For my Embedded Systems class I'm working on a project where we are doing some webcam capture and video processing/effects work. To make life simple we are using OpenCV, which rocks. Our language of quote-in-quote choice is C# and to work with OpenCV we are using EmguCV wrapper/binding/what-have-you. So, while working on code that has to capture a video frame, process the frame to do face detection and a video effect, then draw a frame to display to the user I decided to throw everything into its own frame. Face detection is slow, so I didn't want it slowing down the rendering, so into a thread with it. We don't have capture every frame, the most recent one will do if we miss some while processing, into a thread with it. And so on.

Now comes the annoying part. I could have sworn the code was stable, completely stable, but one day I started getting random hangs. The program would hang indifinitely and you had to force-quit to get it to die. Hangs are horrible to debug, why, because they don't crash and give you an error with a stack trace. Hence, debugging is a nightmare. Seeing as it was threaded I figured a deadlock of some sort, great, now I have an idea, on to track it down. Yeah, debugging deadlocks is a nightmare.

Tried putting Console.WriteLine()'s through out, and what do you know?!?!?!?! It didn't crash anymore, left it running for an hour, no hangs.

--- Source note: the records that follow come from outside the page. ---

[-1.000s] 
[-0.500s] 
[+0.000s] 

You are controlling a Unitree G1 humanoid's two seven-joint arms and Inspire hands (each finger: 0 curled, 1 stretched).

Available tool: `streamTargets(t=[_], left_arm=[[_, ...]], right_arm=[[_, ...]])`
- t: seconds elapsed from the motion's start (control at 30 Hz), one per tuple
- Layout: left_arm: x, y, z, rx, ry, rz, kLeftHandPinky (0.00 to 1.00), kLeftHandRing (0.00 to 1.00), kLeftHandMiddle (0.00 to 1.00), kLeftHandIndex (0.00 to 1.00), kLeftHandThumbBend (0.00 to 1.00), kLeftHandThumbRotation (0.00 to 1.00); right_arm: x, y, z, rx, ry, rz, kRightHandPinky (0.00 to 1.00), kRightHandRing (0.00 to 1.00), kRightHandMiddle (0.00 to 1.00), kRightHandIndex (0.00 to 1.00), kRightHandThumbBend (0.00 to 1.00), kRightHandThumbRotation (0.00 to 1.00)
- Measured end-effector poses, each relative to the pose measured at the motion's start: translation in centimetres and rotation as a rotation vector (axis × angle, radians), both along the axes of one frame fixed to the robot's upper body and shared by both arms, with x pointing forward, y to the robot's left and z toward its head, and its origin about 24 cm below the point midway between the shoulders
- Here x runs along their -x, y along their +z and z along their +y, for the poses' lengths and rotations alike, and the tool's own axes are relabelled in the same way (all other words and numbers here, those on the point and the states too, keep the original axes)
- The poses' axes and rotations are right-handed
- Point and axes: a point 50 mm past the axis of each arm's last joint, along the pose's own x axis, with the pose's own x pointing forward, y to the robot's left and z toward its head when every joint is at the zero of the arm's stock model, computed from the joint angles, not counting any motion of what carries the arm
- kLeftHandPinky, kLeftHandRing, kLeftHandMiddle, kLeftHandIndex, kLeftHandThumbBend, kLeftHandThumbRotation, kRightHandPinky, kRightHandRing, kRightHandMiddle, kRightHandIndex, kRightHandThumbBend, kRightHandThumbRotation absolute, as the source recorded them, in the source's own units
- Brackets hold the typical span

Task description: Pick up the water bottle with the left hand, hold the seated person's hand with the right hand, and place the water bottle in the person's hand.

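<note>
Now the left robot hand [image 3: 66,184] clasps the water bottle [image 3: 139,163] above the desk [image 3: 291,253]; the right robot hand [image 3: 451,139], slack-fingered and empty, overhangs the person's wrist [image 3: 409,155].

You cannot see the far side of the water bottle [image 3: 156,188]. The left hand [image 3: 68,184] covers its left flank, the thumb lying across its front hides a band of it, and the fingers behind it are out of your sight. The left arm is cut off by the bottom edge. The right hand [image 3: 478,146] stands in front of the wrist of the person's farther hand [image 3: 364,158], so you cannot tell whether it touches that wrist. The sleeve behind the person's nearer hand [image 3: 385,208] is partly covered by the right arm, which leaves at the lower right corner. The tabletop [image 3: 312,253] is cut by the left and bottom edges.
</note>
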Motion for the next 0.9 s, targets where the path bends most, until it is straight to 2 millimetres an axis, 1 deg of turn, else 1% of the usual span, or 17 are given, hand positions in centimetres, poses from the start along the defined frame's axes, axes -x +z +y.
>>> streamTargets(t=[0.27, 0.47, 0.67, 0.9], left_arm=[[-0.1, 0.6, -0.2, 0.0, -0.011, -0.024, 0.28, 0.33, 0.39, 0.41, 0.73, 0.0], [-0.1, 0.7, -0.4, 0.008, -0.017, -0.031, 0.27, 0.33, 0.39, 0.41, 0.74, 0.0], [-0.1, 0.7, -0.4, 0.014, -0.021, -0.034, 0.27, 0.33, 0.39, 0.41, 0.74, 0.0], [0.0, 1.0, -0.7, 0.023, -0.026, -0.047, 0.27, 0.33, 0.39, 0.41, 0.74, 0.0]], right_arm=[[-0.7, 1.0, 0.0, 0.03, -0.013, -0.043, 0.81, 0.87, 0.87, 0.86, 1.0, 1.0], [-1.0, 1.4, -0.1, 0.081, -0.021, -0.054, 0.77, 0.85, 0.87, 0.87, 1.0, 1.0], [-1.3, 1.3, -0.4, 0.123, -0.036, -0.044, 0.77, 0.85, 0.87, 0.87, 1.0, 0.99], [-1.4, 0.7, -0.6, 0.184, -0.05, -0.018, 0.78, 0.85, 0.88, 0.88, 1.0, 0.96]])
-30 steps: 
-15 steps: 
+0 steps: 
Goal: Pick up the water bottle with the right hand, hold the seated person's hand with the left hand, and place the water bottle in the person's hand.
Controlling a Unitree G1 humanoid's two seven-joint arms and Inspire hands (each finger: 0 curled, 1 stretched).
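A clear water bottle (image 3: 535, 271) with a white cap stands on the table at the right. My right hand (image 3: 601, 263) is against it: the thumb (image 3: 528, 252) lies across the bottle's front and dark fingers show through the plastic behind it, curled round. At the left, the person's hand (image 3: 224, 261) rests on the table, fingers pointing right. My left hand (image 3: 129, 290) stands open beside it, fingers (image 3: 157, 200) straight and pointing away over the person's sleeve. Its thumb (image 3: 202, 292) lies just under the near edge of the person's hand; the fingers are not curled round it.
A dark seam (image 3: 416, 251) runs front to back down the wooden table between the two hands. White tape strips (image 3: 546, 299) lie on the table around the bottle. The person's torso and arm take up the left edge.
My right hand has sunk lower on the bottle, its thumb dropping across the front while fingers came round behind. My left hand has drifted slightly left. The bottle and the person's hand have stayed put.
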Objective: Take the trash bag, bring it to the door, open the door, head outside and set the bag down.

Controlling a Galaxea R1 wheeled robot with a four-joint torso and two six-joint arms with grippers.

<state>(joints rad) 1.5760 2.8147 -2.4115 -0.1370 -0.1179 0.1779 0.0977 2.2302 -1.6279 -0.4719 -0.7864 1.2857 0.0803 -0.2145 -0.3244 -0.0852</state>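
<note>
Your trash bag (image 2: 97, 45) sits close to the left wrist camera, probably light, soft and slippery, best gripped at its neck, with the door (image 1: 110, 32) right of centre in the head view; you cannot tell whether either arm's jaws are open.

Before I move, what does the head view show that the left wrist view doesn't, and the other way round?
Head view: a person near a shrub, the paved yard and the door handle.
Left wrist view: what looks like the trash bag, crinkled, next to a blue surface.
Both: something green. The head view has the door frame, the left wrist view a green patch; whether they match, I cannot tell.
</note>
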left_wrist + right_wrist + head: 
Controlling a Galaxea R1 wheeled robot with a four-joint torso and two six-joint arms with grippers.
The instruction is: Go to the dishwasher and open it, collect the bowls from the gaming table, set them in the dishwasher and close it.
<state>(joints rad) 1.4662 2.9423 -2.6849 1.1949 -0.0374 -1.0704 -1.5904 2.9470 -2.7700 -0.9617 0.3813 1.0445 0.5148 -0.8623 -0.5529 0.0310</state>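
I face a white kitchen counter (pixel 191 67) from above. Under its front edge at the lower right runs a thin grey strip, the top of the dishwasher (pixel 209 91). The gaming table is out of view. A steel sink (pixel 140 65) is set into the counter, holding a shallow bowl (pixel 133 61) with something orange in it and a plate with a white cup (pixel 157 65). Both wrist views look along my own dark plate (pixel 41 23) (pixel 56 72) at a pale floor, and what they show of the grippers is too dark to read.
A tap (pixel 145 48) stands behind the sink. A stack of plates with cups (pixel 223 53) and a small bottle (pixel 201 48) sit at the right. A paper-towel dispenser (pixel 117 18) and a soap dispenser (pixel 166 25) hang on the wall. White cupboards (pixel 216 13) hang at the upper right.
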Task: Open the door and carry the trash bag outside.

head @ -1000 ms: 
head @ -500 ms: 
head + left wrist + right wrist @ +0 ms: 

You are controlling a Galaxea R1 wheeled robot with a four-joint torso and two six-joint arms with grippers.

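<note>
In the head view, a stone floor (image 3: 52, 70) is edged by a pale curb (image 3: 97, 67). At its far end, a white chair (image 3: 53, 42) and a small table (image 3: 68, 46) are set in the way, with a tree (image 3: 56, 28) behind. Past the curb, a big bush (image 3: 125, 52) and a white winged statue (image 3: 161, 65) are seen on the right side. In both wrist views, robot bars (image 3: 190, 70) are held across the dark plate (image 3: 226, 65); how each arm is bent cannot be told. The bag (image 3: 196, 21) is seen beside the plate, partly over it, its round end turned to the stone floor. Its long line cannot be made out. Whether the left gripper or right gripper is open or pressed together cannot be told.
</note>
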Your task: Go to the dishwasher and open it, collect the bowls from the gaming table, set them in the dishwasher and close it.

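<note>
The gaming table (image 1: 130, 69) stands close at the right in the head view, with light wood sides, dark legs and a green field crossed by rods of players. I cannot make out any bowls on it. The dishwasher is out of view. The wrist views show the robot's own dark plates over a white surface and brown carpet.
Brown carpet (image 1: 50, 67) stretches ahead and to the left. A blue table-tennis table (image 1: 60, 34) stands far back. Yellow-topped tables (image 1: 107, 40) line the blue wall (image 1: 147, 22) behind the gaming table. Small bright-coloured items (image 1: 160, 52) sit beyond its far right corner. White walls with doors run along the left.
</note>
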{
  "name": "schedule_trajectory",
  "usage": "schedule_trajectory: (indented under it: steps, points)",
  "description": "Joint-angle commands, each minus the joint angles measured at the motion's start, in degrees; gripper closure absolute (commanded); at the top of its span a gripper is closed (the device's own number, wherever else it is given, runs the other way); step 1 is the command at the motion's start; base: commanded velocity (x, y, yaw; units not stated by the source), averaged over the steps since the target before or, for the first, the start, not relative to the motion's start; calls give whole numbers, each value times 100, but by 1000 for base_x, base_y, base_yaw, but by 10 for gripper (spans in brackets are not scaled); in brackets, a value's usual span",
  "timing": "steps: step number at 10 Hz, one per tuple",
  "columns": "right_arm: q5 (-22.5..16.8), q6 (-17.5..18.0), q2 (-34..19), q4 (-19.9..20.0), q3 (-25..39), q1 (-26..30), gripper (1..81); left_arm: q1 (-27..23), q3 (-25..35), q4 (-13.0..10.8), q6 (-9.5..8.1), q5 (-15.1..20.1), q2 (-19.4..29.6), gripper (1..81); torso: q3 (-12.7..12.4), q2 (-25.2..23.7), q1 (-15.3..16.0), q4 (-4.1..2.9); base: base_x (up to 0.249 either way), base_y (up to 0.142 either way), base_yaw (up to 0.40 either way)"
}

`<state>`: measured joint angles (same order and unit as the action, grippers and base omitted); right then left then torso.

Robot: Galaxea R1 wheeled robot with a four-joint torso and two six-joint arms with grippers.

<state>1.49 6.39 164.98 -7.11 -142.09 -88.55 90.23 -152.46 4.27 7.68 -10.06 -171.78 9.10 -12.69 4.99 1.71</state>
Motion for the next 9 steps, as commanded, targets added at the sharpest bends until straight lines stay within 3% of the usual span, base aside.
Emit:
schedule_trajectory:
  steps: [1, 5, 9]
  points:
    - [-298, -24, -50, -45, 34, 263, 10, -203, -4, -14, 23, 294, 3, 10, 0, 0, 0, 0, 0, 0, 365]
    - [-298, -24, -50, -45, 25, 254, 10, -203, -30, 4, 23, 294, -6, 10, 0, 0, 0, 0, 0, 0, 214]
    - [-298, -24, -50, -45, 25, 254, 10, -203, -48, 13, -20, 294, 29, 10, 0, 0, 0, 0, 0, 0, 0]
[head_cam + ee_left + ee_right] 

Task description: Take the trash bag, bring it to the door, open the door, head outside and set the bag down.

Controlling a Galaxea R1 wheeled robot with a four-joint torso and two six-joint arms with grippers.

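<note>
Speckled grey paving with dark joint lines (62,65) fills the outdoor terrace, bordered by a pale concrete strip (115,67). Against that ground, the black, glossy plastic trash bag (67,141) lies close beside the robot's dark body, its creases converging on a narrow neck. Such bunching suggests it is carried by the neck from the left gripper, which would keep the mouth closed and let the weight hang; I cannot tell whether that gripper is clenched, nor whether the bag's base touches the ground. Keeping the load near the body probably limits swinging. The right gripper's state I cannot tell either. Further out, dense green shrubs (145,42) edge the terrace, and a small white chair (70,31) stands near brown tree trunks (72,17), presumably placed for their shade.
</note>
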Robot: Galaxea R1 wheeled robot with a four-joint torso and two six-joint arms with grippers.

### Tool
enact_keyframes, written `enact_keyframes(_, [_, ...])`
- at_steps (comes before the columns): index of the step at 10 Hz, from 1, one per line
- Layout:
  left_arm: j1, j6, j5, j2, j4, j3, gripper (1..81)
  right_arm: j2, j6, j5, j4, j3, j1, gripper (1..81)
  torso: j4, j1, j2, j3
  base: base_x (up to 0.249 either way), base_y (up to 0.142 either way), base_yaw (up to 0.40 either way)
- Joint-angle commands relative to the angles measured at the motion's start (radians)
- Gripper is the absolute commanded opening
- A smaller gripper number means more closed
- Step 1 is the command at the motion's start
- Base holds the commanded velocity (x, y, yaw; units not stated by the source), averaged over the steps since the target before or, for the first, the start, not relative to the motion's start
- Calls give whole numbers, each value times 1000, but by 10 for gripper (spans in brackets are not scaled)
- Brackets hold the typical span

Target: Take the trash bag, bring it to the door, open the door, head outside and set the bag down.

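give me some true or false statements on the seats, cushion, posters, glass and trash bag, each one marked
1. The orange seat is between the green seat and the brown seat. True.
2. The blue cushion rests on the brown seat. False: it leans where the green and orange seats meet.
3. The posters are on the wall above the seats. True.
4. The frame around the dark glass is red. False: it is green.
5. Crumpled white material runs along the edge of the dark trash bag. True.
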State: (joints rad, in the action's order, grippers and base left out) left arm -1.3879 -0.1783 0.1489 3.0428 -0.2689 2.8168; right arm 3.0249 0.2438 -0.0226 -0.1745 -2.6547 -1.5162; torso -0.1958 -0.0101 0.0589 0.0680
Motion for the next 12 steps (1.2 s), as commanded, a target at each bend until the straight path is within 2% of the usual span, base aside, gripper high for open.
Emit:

Bizzare, no? So, I commented out the prints to the console and bam! it hung with in a few minutes to a few seconds. Well, thats trully strange. After much hair pulling, which included writing to seperate files from each thread instead of the console, and reworking the code to not use "lock(<obj>) { ...}" blocks but instead:

void run() {
    while (true) {
        if (!Monitor.TryEnter(lockobj)) {
            Thread.Sleep(0); // <--- Critical line: This yields to the other threads
            continue;
        }
        try {
            // do something with that needed locking
        }
        finally {
            Monitor.Exit(lockobj);
        }
            // do something else 
    }
}

Now the critical line in there (marked as such) is "Thread.Sleep(0)", otherwise the whole "TryEnter()" thing is pointless. Now this works because each of my threads can be pretty lax about when they execute and ordering isn't important.